Even his car had changed colors, from blue to white to— A horse! Instead of riding in a car, he now sat astride an ivory-colored steed. He glanced behind him; his luggage had disappeared, replaced by a large canvas bag.
He grabbed for the bag, opened it, and saw a strange assortment of clothing and articles. A wooden comb, rough-textured pants, coarse woolen shirts. It was enough to make him faint. But no, that was different too. He didn't feel like fainting, as he might have hours earlier. He felt strong, virile, ready for anything.
"But all this just can't be," he said. "It's like I'm right in the middle of a fantasy story, transplanted back in time or perhaps inside another universe."
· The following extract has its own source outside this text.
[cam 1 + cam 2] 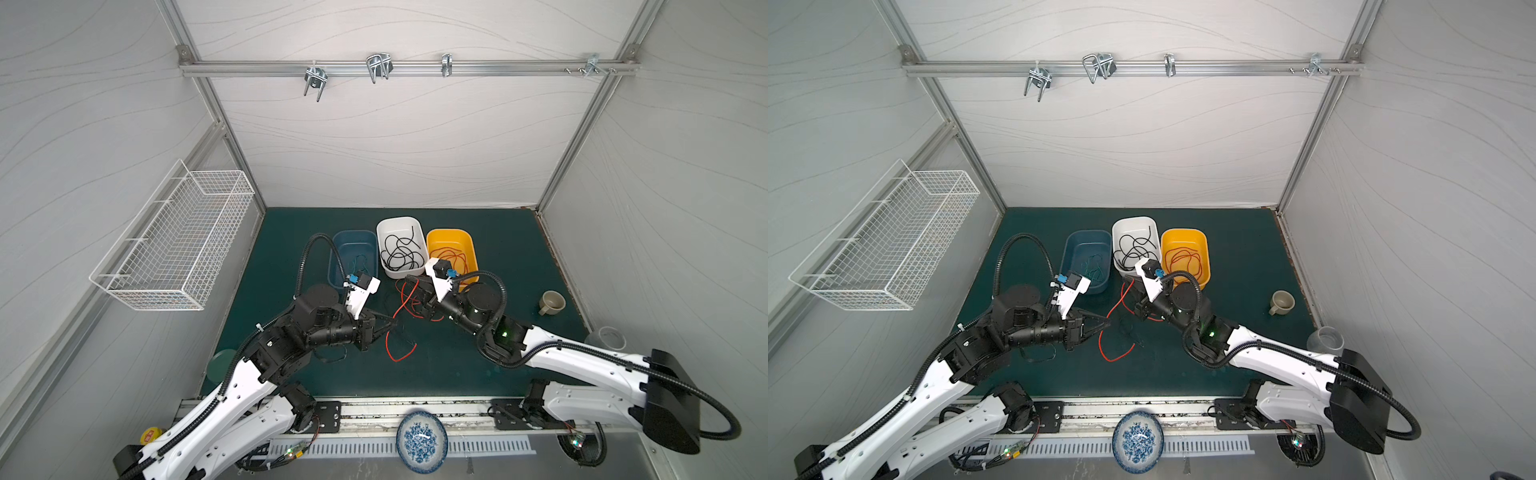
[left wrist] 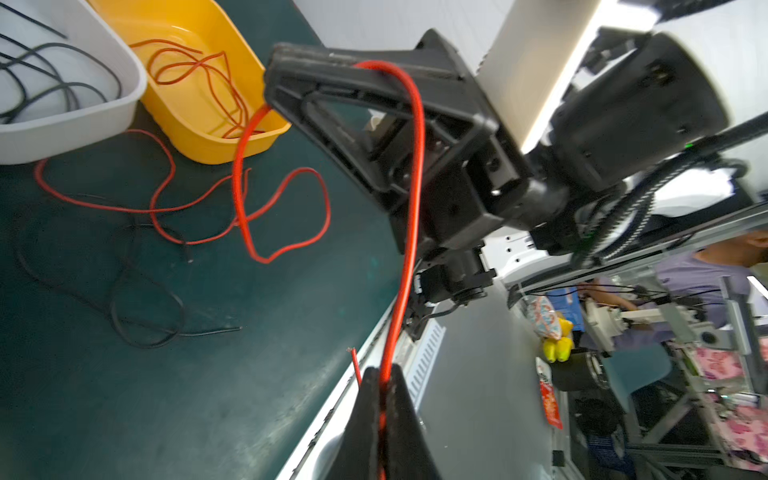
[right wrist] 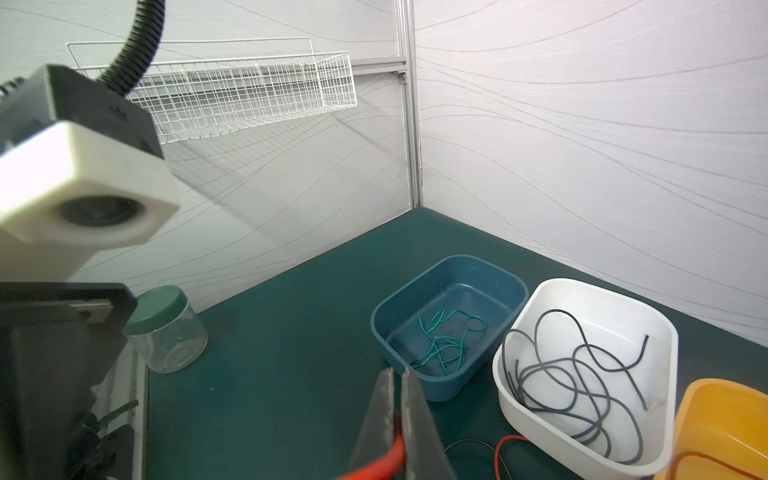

"Or maybe all three," a voice said.
"Who speaks?" he demanded and wondered why he said it that way, and why he was only curious now rather than frightened.
"It is I," the voice answered as someone rode up on a horse as black as holes in space.
The rider was a young man about Roger's age, his brown hair hanging to the collar of a coarse linen shirt. "Who art thou?" Roger asked.
"Some call me Enemy, thou can
st call me Friend. For I fight against inequity. I rescue fair damsels from dragons—fair lads too, if that be your choice. Thou canst call me Paul."
"I don't understand."
"You feel you've plopped right down in the middle of an aberration, right? A fairy tale come true."
"Yes, yes, exactly," Roger said.
"Think about your past life," the young man continued. "Did you like it?"
"Why, yes, I guess. I had everything I needed or wanted."
"But were you happy? With life? With yourself?"
"Certainly, I—" Roger stopped and stared at the other man. "Now that I think of it, no, I wasn't. I thought I was. But I felt useless, pampered. And if the truth be known, I really didn't like myself very much."
"And you like this better? What the world has become? What you've become or are becoming?"
Amazed, Roger knew he did like it better. "But it's all unreal," he said.
"Nay, it is not."
"What do you mean?"
"You're right; it is a fairy tale, a different universe, a time outside of time."
"I'm dreaming, that's it. I must have gone back to my room, upset at being kicked out, and then ... fallen asleep. Is that it?"
"If you think so. If that's what thou desirest."
"I don't understand," Roger said. As the two of them talked, the horses trotted on down the road, which was little more than a trail now, no longer paved, filled with ruts and clumps of grass.
"If you want it to be a dream, all you have to do is wake up. You'll be back in thine own home, the home from which you've been kicked out, and thou can get on with your life there. Of course, your parents still won't take you back."
"You talk as if I have a choice."
"But, of course, you do. You can stay here. That's what I did."
"What!"
"I came from a home much like yours; a very similar environment. But I'm much happier here."